Assignment: From the entries below, reproduce exactly the line containing "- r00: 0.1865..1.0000", the line containing "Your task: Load", and every line in between, with nothing added.

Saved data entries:
Content starts

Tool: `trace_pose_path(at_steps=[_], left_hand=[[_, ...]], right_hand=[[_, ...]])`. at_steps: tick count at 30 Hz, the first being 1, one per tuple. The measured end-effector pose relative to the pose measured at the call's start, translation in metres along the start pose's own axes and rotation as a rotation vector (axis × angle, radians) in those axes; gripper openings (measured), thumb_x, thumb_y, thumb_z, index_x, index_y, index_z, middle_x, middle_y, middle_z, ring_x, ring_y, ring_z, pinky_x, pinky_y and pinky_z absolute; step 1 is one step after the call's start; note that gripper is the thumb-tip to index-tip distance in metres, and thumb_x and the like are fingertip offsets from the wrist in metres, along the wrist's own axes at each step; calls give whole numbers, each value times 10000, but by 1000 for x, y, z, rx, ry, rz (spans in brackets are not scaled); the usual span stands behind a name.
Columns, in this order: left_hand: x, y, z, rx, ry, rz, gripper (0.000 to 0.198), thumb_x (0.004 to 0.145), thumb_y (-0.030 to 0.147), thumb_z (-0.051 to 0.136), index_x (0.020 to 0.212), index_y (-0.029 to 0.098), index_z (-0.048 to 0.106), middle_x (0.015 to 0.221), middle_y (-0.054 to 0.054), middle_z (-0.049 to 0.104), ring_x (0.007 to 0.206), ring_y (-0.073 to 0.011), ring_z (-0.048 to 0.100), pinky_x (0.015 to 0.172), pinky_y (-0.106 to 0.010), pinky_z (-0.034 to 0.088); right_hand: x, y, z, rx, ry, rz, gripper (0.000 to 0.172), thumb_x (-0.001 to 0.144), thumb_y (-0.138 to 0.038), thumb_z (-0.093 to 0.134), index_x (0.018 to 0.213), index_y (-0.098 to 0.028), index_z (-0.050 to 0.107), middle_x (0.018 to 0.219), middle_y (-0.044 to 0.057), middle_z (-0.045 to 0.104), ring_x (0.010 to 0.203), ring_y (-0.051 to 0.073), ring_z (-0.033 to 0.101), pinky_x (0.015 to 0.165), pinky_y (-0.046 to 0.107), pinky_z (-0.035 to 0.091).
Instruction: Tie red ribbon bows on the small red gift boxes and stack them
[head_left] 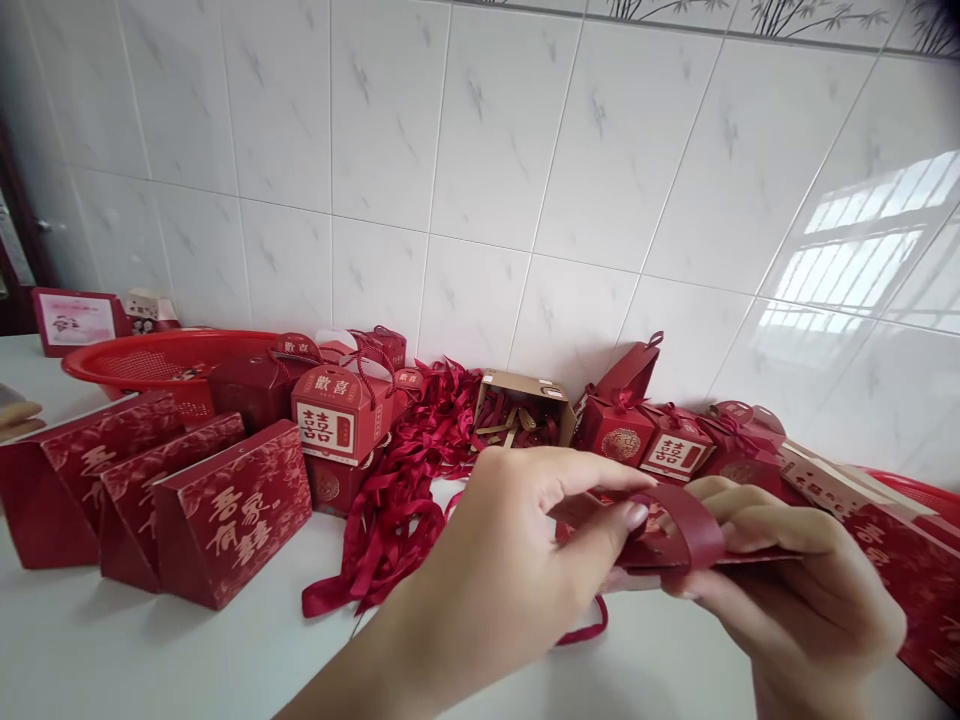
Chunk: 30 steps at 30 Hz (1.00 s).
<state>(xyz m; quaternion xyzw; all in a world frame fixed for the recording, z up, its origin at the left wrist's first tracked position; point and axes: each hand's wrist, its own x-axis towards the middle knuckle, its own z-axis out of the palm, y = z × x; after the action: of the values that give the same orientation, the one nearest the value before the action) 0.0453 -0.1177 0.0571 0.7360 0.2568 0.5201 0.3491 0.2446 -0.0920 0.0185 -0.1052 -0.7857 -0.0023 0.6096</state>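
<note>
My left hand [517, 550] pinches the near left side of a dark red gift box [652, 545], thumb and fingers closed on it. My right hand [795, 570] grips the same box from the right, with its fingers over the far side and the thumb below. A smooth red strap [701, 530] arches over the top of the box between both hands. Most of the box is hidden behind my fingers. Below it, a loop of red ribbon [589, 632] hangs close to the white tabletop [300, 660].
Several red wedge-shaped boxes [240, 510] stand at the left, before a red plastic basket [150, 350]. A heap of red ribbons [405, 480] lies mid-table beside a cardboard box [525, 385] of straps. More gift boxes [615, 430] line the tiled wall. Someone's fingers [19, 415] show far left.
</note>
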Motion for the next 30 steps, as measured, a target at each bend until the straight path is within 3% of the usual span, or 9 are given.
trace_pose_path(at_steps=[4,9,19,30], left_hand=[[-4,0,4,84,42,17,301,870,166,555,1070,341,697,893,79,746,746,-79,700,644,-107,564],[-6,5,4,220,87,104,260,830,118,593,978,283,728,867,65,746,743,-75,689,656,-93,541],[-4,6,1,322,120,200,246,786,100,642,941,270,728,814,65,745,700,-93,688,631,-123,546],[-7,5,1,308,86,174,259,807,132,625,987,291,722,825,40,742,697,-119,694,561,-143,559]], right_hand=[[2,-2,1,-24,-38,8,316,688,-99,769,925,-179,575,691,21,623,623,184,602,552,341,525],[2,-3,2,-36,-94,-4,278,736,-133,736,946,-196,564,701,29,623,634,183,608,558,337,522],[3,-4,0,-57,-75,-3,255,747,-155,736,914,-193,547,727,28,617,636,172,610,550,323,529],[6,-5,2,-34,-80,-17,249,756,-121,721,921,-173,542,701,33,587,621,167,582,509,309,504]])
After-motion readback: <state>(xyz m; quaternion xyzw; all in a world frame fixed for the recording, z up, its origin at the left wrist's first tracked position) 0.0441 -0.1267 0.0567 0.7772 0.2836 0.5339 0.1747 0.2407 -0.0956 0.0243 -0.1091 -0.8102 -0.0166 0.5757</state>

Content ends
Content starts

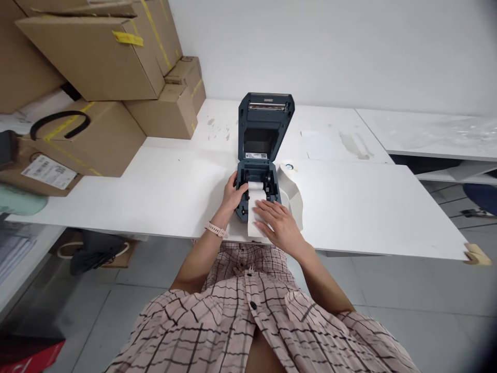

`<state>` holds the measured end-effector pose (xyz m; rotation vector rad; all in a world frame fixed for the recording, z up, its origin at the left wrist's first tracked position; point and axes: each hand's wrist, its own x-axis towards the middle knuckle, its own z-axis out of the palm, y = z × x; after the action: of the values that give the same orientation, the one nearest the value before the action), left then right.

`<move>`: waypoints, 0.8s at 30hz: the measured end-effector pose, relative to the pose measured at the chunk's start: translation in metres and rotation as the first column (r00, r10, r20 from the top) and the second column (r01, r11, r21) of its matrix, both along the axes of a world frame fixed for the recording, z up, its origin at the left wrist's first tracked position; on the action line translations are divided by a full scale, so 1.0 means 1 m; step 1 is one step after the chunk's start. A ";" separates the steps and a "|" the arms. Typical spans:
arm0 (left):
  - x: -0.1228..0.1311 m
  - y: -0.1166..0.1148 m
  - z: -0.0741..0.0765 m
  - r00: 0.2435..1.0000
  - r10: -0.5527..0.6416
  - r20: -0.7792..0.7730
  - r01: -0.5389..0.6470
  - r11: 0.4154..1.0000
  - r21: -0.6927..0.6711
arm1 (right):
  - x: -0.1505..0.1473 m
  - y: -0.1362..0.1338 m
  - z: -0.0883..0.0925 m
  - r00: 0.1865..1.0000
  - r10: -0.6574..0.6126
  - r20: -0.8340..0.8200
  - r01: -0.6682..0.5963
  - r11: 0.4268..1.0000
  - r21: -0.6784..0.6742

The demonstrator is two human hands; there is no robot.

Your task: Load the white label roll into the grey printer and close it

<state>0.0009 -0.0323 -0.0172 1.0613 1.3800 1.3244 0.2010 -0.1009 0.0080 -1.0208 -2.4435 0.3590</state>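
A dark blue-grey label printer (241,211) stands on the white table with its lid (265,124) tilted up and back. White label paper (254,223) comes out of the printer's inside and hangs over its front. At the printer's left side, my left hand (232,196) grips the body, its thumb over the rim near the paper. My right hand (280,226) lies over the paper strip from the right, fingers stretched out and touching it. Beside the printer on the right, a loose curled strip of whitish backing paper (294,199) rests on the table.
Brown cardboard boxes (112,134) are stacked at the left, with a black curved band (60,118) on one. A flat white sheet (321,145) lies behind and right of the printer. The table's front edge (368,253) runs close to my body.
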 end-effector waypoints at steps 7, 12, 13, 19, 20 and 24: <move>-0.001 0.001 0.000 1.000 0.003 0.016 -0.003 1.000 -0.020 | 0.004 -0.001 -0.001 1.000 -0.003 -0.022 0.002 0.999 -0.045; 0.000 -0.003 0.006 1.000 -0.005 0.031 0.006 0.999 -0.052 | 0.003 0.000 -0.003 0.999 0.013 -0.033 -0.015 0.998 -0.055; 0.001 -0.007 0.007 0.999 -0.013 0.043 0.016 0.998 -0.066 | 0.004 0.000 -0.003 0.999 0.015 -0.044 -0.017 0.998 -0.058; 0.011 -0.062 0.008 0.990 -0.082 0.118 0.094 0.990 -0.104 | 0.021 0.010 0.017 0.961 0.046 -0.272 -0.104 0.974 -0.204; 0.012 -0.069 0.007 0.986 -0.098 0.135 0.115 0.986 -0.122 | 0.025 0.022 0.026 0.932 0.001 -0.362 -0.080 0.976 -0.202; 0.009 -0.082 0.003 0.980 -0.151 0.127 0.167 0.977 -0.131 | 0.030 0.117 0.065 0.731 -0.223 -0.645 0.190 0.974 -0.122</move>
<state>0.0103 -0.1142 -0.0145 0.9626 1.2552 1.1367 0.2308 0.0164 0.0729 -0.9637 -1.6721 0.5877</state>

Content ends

Task answer:
  - r00: 0.1865..1.0000
  - r10: -0.6574..0.6126
  - r20: -0.8340..0.8200
  - r01: -0.6682..0.5963
  - r11: 0.4268..1.0000
  - r21: -0.6784..0.6742

The demonstrator is two human hands; there is no robot.

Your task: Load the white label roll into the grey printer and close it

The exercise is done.